Lola en Nueva York

Melinda 

1. Chelsea

El primer verano en Nueva York  había sido duro. Lola recordaba un cielo plomizo como una constante en aquel mes de agosto  de calor asfixiante, húmedo y pegajoso al que no estaba acostumbrada. Los cubos de basura  enormes, metálicos y llenos de abolladuras lucían como extraños adornos en las sucias y estrechas aceras del Lower East Side.

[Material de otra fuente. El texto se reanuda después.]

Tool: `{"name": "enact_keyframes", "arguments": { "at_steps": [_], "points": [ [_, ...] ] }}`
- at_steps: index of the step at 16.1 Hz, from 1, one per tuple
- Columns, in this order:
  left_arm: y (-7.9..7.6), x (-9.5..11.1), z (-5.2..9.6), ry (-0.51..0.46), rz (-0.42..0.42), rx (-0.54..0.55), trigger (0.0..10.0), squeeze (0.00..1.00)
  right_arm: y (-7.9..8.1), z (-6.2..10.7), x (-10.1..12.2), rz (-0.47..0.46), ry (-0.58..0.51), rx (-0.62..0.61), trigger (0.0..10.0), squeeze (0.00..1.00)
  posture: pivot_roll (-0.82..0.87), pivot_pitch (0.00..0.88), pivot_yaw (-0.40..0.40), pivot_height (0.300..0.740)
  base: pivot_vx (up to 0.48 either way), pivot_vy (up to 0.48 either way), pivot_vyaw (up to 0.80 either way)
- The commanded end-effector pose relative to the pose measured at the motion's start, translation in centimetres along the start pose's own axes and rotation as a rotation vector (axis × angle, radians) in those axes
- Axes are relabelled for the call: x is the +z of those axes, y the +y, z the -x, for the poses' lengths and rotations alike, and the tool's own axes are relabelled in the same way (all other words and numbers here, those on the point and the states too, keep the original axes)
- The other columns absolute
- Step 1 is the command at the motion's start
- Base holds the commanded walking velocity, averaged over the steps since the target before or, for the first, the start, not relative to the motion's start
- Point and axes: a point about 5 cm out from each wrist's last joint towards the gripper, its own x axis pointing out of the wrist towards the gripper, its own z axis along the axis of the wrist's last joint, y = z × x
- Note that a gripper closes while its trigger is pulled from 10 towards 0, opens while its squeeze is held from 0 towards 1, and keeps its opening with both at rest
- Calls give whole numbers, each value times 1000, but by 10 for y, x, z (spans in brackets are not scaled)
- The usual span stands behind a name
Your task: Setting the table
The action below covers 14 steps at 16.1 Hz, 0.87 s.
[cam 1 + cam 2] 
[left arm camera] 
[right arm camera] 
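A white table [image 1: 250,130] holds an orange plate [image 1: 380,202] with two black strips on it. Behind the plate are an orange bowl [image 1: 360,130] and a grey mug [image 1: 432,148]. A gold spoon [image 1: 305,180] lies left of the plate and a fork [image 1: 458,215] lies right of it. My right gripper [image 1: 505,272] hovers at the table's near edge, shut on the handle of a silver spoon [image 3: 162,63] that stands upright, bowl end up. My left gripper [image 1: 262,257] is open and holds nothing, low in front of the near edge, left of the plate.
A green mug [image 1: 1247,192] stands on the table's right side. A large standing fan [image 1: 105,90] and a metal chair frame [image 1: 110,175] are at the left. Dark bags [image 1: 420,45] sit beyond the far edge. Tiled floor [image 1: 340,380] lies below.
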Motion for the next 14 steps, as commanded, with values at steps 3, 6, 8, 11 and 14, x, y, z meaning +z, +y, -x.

En el interior del apartamento que le habían prestado, donde Lola se refugiaba al atardecer para hacer sus tareas de inglés, el ruido ensordecedor del aparato de aire acondicionado servía, afortunadamente, para sofocar el tumulto callejero, que podía pasar en unos instantes de un compadreo amigable y musical de los puertorriqueños del barrio – bebedores de cerveza o ron, sentados en sillas a la puerta de sus casas-,  a una vorágine de gritos y trifulcas. Cuando esto sucedía, la presencia de un coche de la policía y su estruendosa sirena solían poner fin a los atardeceres en aquel barrio, Chelsea, próximo a la Calle 14, ghetto de puertorriqueños, que se comportaban como si aún vivieran en sus pueblos de origen.